Does Medication Adherence Lead to Lower Healthcare Expenses for Patients With Diabetes? | Page 2
Published Online: August 13, 2013
Shou-Hsia Cheng, PhD; Chi-Chen Chen, PhD; and Chin-Hsiao Tseng, MD, PhD
Dependent Variables. The dependent variables were healthcare outcomes and healthcare expenses. Healthcare outcomes were based on whether the patient was hospitalized or had an ED for diabetes or cardiovascular/cerebrovascular conditions during each year of the study period; the definition has been used by Lau and Nau (2004).18 Three variables were used to measure healthcare expenses: expenses associated with oral antihyperglycemic medications, expenses for hospitalization or ED visits due to diabetes or cardiovascular/cerebrovascular conditions, and total healthcare expenses forall conditions incurred by the patients. Total healthcare expenses included expenses for ambulatory care, ED visit, hospitalization, laboratory tests, pharmaceuticals, and patient’s copayment. The healthcare expenses were adjusted for inflation by using the consumer price index to facilitate the comparison of figures from various years with those from 2009.

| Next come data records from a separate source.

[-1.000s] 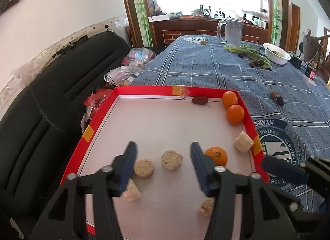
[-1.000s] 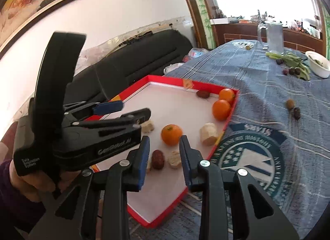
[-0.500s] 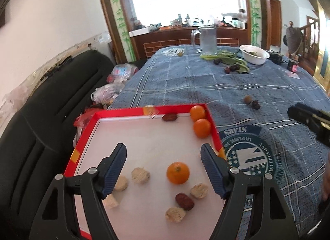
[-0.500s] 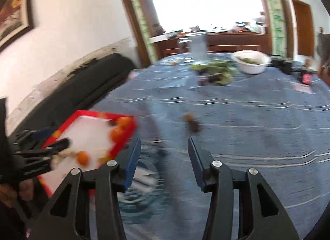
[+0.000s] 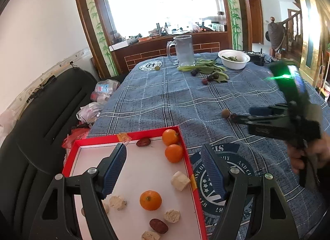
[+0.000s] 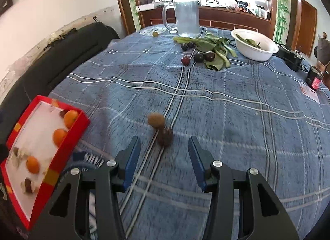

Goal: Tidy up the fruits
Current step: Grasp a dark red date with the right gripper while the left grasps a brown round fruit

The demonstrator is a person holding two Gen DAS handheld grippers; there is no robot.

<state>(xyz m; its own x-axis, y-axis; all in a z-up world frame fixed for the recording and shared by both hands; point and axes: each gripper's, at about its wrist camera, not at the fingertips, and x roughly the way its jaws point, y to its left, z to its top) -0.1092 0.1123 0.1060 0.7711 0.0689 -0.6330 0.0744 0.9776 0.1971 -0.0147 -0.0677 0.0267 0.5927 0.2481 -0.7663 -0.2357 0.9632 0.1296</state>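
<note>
A red-rimmed tray [image 5: 186, 157] holds three oranges [image 5: 150, 200], red dates [image 5: 158, 225] and several pale chunks [image 5: 180, 180]. My left gripper [image 5: 165, 169] hangs open above the tray's right part, nothing between its fingers. In the right wrist view my right gripper [image 6: 164, 159] is open, just short of a dark spiky fruit [image 6: 165, 136] with a brown round fruit [image 6: 156, 118] behind it on the blue cloth. The tray [image 6: 71, 136] lies to its left. The left wrist view shows the right gripper [image 5: 253, 114] held by a hand, near the brown fruit [image 5: 225, 113].
Farther back on the checked cloth stand a glass jug [image 6: 186, 18], a white bowl [image 6: 254, 44], green leaves [image 6: 214, 44], dark plums [image 6: 204, 56] and a red berry [image 6: 185, 60]. A black sofa [image 5: 41, 116] with plastic bags runs along the table's left side.
My right gripper swung away from the tray to the two small fruits on the cloth and opened wider. The left gripper drew back and rose above the tray, opening wider.
</note>
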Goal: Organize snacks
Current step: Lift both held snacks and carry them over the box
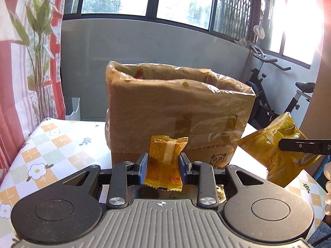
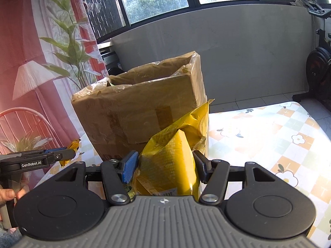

Independent Variables. The independent variables that we included in the analysis consisted of adherence to medications,the duration of diabetes, and the interaction of the duration and adherence to medications. Adherence to medications was measured using the medication possession ratio (MPR) which was based on filled prescriptions for 7 oral antihyperglycemic medications. According to the ATC (Anatomical Therapeutic Chemical) code, these medications included biguanides (A10BA), sulfonamides or urea derivatives (A10BB), combinations of oral blood glucose-lowering drugs (A10BD), alpha glucosidase inhibitors (A10BF), thiazolidinediones (A10BG), dipeptidyl peptidase 4 (DPP-4) inhibitors (A10BH), and other blood glucose–lowering drugs, excluding insulin (A10BX).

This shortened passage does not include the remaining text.